Heritage in Flight Museum
- Established: 1981
- Location: Lincoln, Illinois, US
- Coordinates: 40°09′33″N 89°20′14″W﻿ / ﻿40.1591°N 89.3372°W
- Type: Aviation museum
- Founders: Gerald Oliver, Jr.
- Website: www.heritage-in-flight.org

= Heritage in Flight Museum =

The Heritage in Flight Museum is an aviation museum located at the Logan County Airport in Lincoln, Illinois.

== History ==
The museum was founded by Gerald Oliver, Jr. in 1981 at Capital Airport in Springfield, Illinois around plans to restore a B-25 using parts recovered from Alabama. It briefly included a second chapter in Bloomington, before that organization split off to form the Prairie Aviation Museum in 1983. Following the separation, in 1985 it began negotiating for the lease of a hangar at the Logan County Airport.
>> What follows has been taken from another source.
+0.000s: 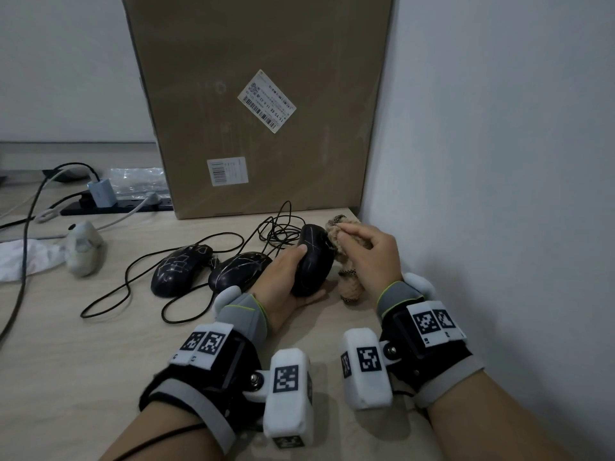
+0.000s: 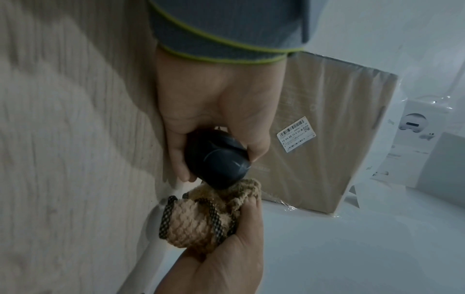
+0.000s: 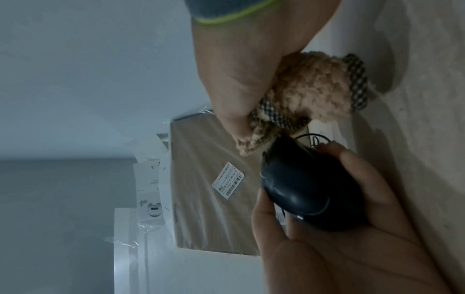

In 1987, the museum was given a 2,000 sqft World War II barracks that had been moved to the airport from Camp Ellis years before and began renovating it. An F-4B located at Chanute Air Force Base was flown to the museum as a sling load underneath a helicopter in 1991. The B-25 project, which had been brought with the museum after its move, was eventually sold in 1994.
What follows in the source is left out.